* [YOUR GOAL]: Print all the data that follows exactly, images excluded.

DATASET EXCERPT START

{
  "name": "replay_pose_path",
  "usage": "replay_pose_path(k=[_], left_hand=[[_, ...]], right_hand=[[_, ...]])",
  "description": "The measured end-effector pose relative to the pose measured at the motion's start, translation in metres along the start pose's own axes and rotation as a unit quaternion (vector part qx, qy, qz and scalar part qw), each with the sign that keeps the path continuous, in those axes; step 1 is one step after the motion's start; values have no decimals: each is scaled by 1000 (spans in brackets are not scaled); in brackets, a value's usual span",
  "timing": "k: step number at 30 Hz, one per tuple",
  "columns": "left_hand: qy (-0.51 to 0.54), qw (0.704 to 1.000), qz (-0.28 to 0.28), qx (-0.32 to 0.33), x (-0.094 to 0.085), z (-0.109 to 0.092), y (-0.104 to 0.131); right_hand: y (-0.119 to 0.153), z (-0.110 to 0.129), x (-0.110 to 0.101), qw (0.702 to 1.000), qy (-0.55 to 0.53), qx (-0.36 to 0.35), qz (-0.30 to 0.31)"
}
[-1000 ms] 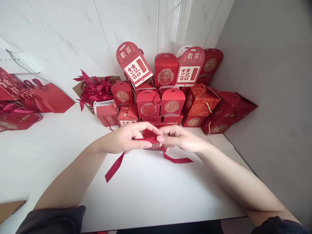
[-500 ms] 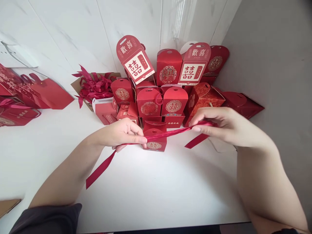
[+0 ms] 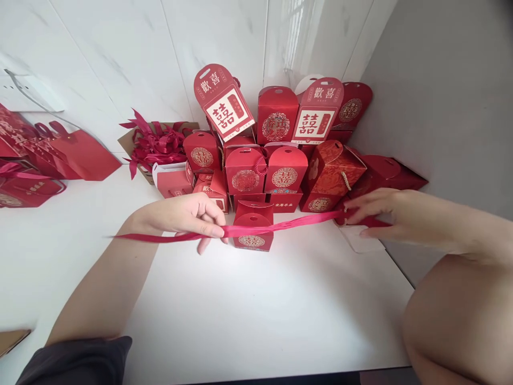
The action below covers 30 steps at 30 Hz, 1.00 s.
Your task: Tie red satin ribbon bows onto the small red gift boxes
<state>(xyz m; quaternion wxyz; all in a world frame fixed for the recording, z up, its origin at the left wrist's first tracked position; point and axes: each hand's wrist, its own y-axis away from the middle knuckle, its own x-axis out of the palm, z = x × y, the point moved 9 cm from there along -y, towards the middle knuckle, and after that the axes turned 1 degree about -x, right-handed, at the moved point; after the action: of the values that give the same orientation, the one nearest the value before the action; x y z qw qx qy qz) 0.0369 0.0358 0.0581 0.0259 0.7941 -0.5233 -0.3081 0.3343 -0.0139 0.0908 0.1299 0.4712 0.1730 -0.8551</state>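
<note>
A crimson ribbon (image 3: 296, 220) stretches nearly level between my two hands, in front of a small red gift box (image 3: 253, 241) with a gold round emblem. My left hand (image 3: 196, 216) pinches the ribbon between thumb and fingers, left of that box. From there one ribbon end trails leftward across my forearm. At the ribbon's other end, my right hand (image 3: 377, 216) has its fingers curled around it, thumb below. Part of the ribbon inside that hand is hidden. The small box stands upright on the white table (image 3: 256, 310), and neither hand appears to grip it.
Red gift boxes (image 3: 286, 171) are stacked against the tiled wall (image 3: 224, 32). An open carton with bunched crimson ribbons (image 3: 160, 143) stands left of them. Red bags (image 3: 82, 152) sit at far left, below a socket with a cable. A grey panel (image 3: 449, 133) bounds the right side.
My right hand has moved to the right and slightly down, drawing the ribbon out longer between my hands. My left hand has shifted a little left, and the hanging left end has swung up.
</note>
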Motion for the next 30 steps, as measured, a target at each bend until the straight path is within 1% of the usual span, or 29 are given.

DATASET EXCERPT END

* [RESULT OF THE EXERCISE]:
{
  "name": "replay_pose_path",
  "usage": "replay_pose_path(k=[_], left_hand=[[_, ...]], right_hand=[[_, ...]])",
  "description": "The measured end-effector pose relative to the pose measured at the motion's start, translation in metres along the start pose's own axes and rotation as a unit quaternion (vector part qx, qy, qz and scalar part qw), each with the sign that keeps the path continuous, in those axes; step 1 is one step after the motion's start; values have no decimals: each is scaled by 1000 (spans in brackets are not scaled); in brackets, a value's usual span",
  "timing": "k: step number at 30 Hz, one per tuple",
  "columns": "left_hand: qy (-0.51 to 0.54), qw (0.704 to 1.000), qz (-0.28 to 0.28), qx (-0.32 to 0.33), x (-0.094 to 0.085), z (-0.109 to 0.092), y (-0.104 to 0.131); right_hand: y (-0.119 to 0.153), z (-0.110 to 0.129), x (-0.110 to 0.101), qw (0.702 to 1.000), qy (-0.55 to 0.53), qx (-0.36 to 0.35), qz (-0.30 to 0.31)"
}
[-1000 ms] 
[-500 ms] 
[+0 ms] 
The action below covers 30 steps at 30 Hz, 1.00 s.
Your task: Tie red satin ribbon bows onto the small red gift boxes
<state>(xyz m; quaternion wxyz; all in a world frame fixed for the recording, z up, its origin at the left wrist's first tracked position; point and axes: each hand's wrist, its own y-axis away from the middle knuckle, its own x-axis out of the palm, z = x × y, the point moved 9 cm from there along -y, towards the middle knuckle, and after that the axes turned 1 degree about -x, right-handed, at the moved point; after the action: of the values that give the same orientation, the one nearest the value before the action; x y z qw qx qy qz) 0.0369 0.0358 0.0581 0.0259 0.7941 -0.5233 -0.3081 0.3343 -0.0139 0.0908 0.1299 0.4712 0.1730 -0.8551</state>
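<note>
A crimson ribbon (image 3: 296, 220) stretches nearly level between my two hands, in front of a small red gift box (image 3: 253, 241) with a gold round emblem. My left hand (image 3: 196, 216) pinches the ribbon between thumb and fingers, left of that box. From there one ribbon end trails leftward across my forearm. At the ribbon's other end, my right hand (image 3: 377, 216) has its fingers curled around it, thumb below. Part of the ribbon inside that hand is hidden. The small box stands upright on the white table (image 3: 256, 310), and neither hand appears to grip it.
Red gift boxes (image 3: 286, 171) are stacked against the tiled wall (image 3: 224, 32). An open carton with bunched crimson ribbons (image 3: 160, 143) stands left of them. Red bags (image 3: 82, 152) sit at far left, below a socket with a cable. A grey panel (image 3: 449, 133) bounds the right side.
My right hand has moved to the right and slightly down, drawing the ribbon out longer between my hands. My left hand has shifted a little left, and the hanging left end has swung up.
</note>
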Motion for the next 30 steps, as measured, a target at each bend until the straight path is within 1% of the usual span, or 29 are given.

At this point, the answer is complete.